Patricia M. Gomez, formerly of Iowa City, died peacefully at Milestone
Senior Living Center from complications of Alzheimer's disease on Feb. 7, 2020, having led a life devoted to family, teaching and social justice.
Born on St. Valentine's Day, 1932, in Chicago to Florence (Girolamo) and Anthony Difanis, she was the second of five accomplished daughters. In 1936, her family moved to Eau Claire, Wis., where numerous relatives had already settled. Patricia enjoyed an idyllic childhood, living in the house her father built on the Chippewa River and spending her summers at her uncle's nearby farm where she raised animals (as pets) and learned to drive a tractor by the age of 12.

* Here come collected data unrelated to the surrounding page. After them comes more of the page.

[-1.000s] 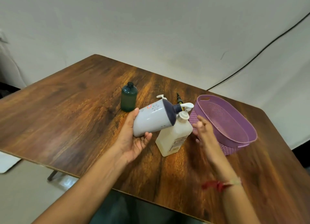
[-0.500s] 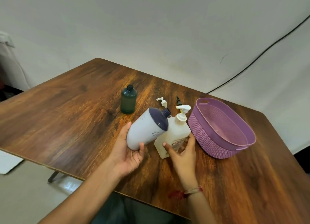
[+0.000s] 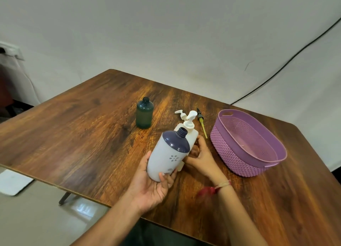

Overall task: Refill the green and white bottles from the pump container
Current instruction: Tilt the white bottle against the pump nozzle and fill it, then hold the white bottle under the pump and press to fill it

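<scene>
The white bottle [image 3: 168, 153], with a dark blue top and an open threaded neck, is held tilted above the table [image 3: 73, 135], over the middle of its near edge, the neck pointing up and away. Its base is gripped by the left hand [image 3: 153, 183], with the thumb laid along the left side and the fingers curled under the bottom. Just behind it, and partly hidden by it, the pump container [image 3: 192, 133] is seen leaning, its white pump fitted on top. The container's lower body is clasped by the right hand [image 3: 201, 157] with curled fingers, though part of that grip is covered by the white bottle. A red thread [image 3: 208, 191] is worn on the right wrist. A loose white pump head [image 3: 180, 114] is laid on the table just beyond the container, and a dark cap with a yellow tube [image 3: 202, 123] is laid beside it, toward the basket. The green bottle [image 3: 144, 113] is stood upright and uncapped, apart from the others, further toward the far corner. A purple basket [image 3: 230, 153] is set near the right edge, close to the right hand. A black cable [image 3: 276, 70] is run across the wall behind.
</scene>
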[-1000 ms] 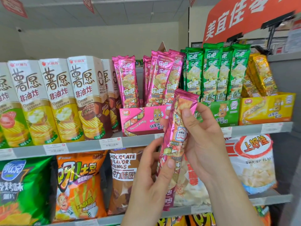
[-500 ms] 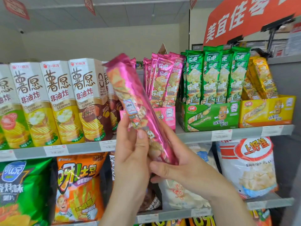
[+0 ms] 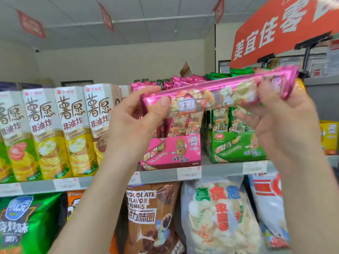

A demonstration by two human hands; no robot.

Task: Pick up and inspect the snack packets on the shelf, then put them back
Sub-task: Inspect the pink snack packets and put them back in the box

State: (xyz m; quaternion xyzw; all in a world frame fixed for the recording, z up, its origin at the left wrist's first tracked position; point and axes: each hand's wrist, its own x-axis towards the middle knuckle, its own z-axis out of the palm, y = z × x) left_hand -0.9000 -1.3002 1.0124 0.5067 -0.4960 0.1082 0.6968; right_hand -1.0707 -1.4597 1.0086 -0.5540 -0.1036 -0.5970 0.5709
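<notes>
Pink foil snack packet [image 3: 211, 96] held level, apparently for reading. Left hand [image 3: 132, 123] and right hand [image 3: 275, 121] pinch its ends.

i'm holding the long pink foil snack packet [image 3: 211, 96] crosswise in front of the upper shelf, my left hand [image 3: 132, 125] at its left end, my right hand [image 3: 280, 121] at its right. behind it the pink cardboard display box [image 3: 170, 153] sits on the grey metal shelf [image 3: 220, 170], with the green cardboard display box [image 3: 236, 149] just right of it and the tall paper chip cartons [image 3: 45, 132] to its left. one level down, the brown chocolate-rings bag [image 3: 150, 217] stands left of the white plastic crisp bag [image 3: 220, 217].
</notes>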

Patricia graduated from St. Patrick's High School in 1950 and then entered the Wisconsin State Teachers College (now UW-Eau Claire) to study biology. In 1952, she moved to Chicago and enrolled at De Paul University. She also began working at the Jane Addams Hull House, and it was this experience that sparked her life-long commitment to social justice.
While working as a lab technician in Chicago, Patricia met Dr. Nicolas Humberto Gomez of Matanzas, Cuba. They married in April 1955 and by 1961 they had settled in Rock Island, Ill., to raise their four children.

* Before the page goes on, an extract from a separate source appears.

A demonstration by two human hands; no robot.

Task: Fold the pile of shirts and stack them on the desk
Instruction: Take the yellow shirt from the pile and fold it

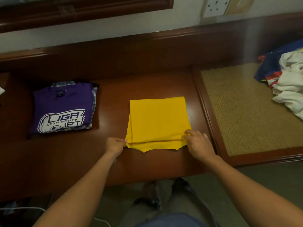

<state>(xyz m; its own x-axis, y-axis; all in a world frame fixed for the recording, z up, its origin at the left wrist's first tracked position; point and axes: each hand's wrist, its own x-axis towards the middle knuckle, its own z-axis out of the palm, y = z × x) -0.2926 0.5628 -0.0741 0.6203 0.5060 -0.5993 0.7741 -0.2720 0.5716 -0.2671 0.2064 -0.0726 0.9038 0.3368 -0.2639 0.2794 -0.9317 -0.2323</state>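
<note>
Now the left hand [114, 145] pinches the near left corner of the yellow shirt [158, 122], thumb and fingers closed on the cloth. The right hand [199, 144] holds the near right corner the same way, with its fingers curled over the edge. Both hands sit low, close to the front edge of the desk [147, 82].

The yellow shirt lies flat in the middle of the desk, nearer the front edge than the back. It is already folded into a tall block. A bit of cloth sticks out in a point under the near end.

The step looks like the last fold: bring the near end up and over to meet the far end. To do it well, the person should lift both corners together, at the same height, so the cloth does not twist. The loose bit underneath should come along too, or be tucked in, so nothing pokes out. The near edge should land right on the far edge, corner on corner. Then a flat hand can press the fold smooth.

After that the yellow shirt likely goes on the stack [64, 105], purple on top, toward the left end of the desk. The pile [288, 84] of unfolded shirts sits on the mat [242, 108] at the right end, well apart.
</note>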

In the 1960s, Patricia completed her degree in biology from De Paul, earned a teaching certificate and began teaching in the Rock Island parochial schools. Patricia had a deep love of teaching and spent the majority of her career in the Wisconsin Technical College System, where she taught a generation of EPA-certified wastewater facility managers, and where the curricula she developed are still in use.
In the 1970s, Patricia started a new life in rural Elmwood, Wis., purchasing a beautiful farm straddling the Eau Galle River. She retreated to this acreage with its 120-year old log cabin when she was not teaching, and she had many wonderful summers there with her first grandchild. When she did travel, Patricia always spent time with family, whether it was with her daughter in California or with her sisters and cousins scattered across the country.
After retiring from teaching in 1998, Patricia moved to Iowa City to provide child care for more grandchildren. She continued to support social justice causes and made many friends in the Iowa City peace movement. In 2005, she returned to Wisconsin to be near her other daughter. She continued her political activism in the Wisconsin Socialist Party.
Patricia is survived by her four children, Mark (Patricia Chong) of Iowa City, Luke (Carmen) of Inver Grove, Minn., Concetta of Alameda, Calif., and Annette (Kris Perlberg) of Stoughton; her grandchildren, Gabriel, Andrew and Mark; as well as her sisters and many cousins, nieces and nephews.
A celebration of Patricia's life will be held sometime this summer at her farm in Elmwood, Wis.